The class will draw heavily on the work of the pragmatist educator John Dewey (whose Art as Experience will be a guiding text). Selections will reach from a consideration of the beauty industry, to feminist work on standards of aesthetic evaluation (in art history, literature and film study); from debates among physicists about whether the beauty of a theory is predictive of its truth, to current cognitive work on how we apprehend the beautiful; from the tradition of grand metaphysical aesthetics to the work of current aestheticians. There will also be a wide range of aesthetic objects on-and-about which we will conduct our analysis of beauty (including two class trips to the Barnes Foundation). The recent Symposium on Beauty will also be a resource for the course (

Course Requirements:


  • 1/4: participation in class and on-line conversations
  • 1/8 each: papers # 1, 2, 3, 4
  • 1/4: final paper and portfolio

In this class, we'll be exploring multiple different experiences of beauty. It will be clear, from that exploration, why we think a single grade will not adequately reflect your various, distinctive efforts in the class; nor do we think it will function as an adequate index to how you may perform in other contexts. We hope you'll regard this score as only one measure of your accomplishments, and take into account your own sense of how what you achieve here relates to your own goals. We're of course happy to discuss all these matters with you in conference.

This course is predicated on an assumption that the sorts of experiences and questions being considered here are significant not only in the classroom but in a broader human context. So the course is organized to contribute to public conversation, both by having a weekly on-line forum and by the on-line publication of course materials, including student papers.

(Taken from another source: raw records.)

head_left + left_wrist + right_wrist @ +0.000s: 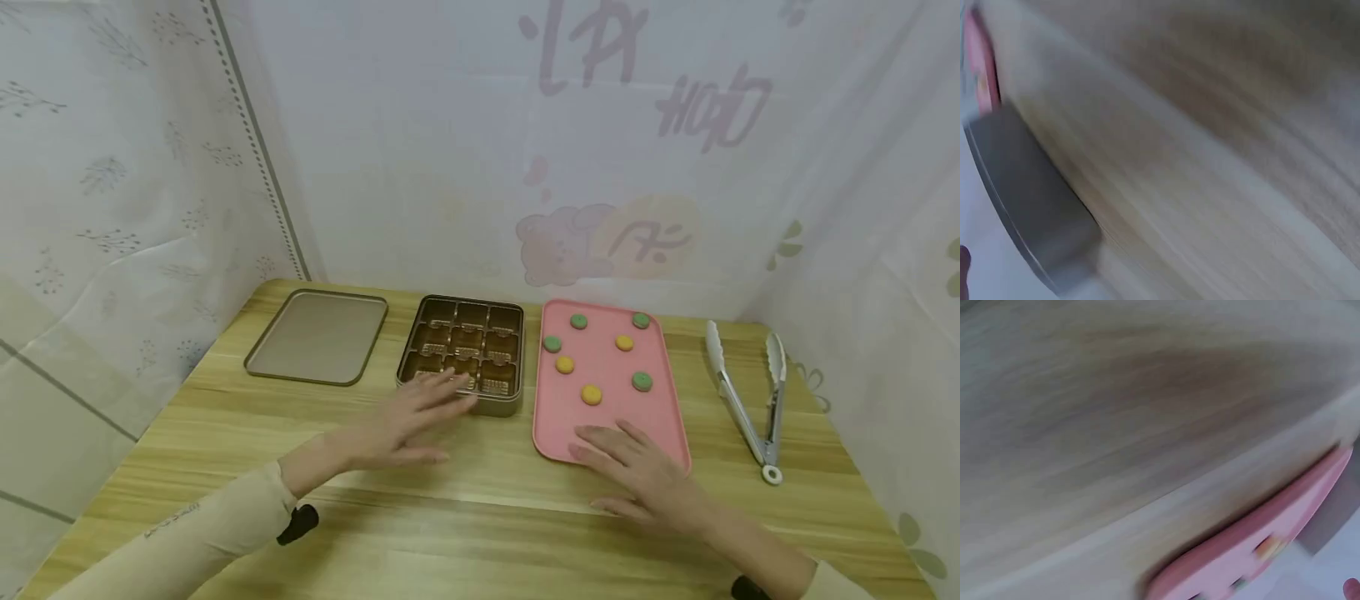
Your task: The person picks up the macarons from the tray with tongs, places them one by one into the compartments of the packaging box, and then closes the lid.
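Keeping clear of the small round green and yellow macarons (pixel 591 394) is advised for the right grip (pixel 637 475), which is spread, empty, over the near end of the pink rectangular tray (pixel 596 363) where they are scattered. The left grip (pixel 411 423), likewise released, is poised at the front edge of the square bronze-coloured box (pixel 501 407) with nine compartments; whether tray or box is touched cannot be told. Any macaron should be pinched lightly by its sides, and the box steadied by its outer wall, so that nothing is crushed.
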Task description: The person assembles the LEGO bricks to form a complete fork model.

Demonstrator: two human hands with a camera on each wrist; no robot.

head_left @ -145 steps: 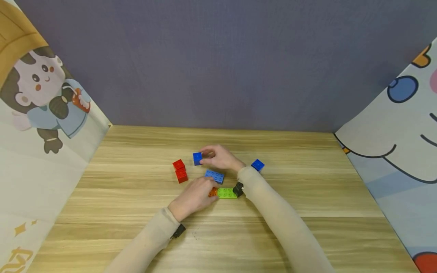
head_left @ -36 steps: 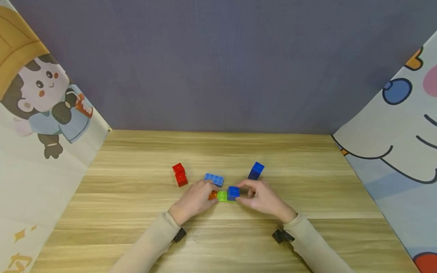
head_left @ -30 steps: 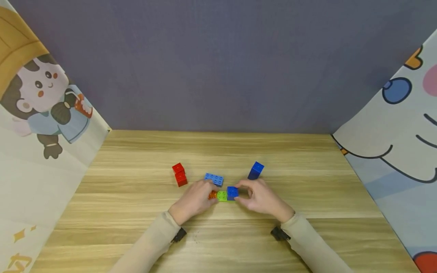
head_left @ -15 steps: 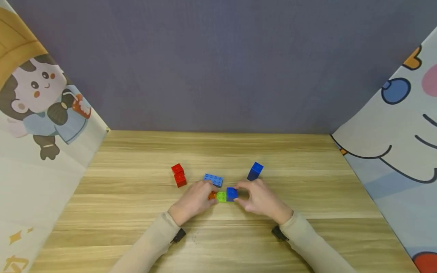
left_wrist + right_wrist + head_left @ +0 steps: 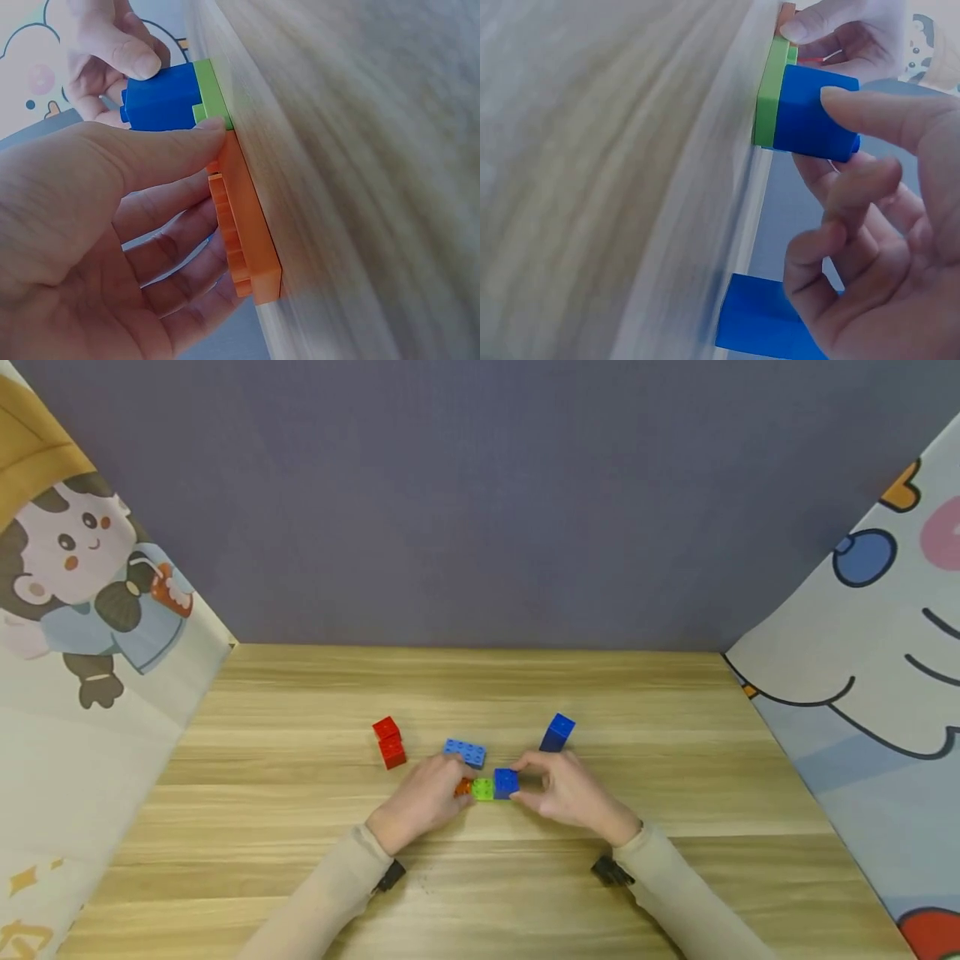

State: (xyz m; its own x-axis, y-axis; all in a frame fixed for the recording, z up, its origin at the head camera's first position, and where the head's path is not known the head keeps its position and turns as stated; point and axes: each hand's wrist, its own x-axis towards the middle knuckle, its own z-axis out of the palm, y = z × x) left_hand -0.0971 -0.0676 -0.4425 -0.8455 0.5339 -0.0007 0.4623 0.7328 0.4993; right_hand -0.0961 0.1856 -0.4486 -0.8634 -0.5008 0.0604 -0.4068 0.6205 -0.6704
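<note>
My left hand pinches the flat orange brick between thumb and fingers, low on the table. Against its right end lies a flat lime-green brick, whose left studs are bare. A dark blue block sits upright on the green brick's right end, flush against it as far as the right wrist view shows. My right hand holds this blue block with the thumb on one side and a finger on the other. In the head view, the left fingers cover most of the orange brick.
Behind the left hand lies a lighter blue studded brick. Two red blocks stand together to the left. Another dark blue block stands tall just behind the right hand. A grey panel rises behind the wooden table.
My right hand has brought a blue block from the back of the table onto the green brick's right end. Lately it has barely moved; the left hand keeps its place on the orange brick.
</note>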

In considering whether this course is appropriate for your own educational objectives, you should be aware of this assumption and associated arrangements, and of the implications and obligations of engaging in a public arena, where you will be responsible not only for your own education but that of others as well.

"There can be no rule according to which
anyone is to be forced to recognize anything
as beautiful." Immanuel Kant,
Critique of
Judgment, trans. J.H. Bernard. New York:
Macmillan, 1951: #8.
Week One
I. Exploring Form: What is Beautiful?
1/18 Welcome!
Introduction to the course: a "beautiful" sensorium of taste, smell, touch, hearing and sight
"Tell me what text you find most beautiful....": A Survey of Bryn Mawr's English Department (and associated others)
What Anne finds beautiful: the Watercolors of Sharon Burgmayer

1/20 What is Beauty? Collecting More Data on our Own Experiences
Write up one paragraph in course web forum by 5 p.m. on Wed, 1/21:

If you are so moved, bring something beautiful to class with you on Thursday.

Week Two
By 5 p.m. Mon 1/24, post your response to these readings in the course forum:

1/25 John Dewey, Preface. "The Live Creature." "The Live Creature and 'Etherial Things.'"Art as Experience (1934; rpt. New York: Perigee, 1980. vii-viii, 3-34.

Walker Percy, "The Loss of the Creature." The Message in the Bottle: How Queer Man Is, How Queer Language Is, and What One Has to Do with the Other. New York: Farrar, Straus and Giroux, 1975. 46-63.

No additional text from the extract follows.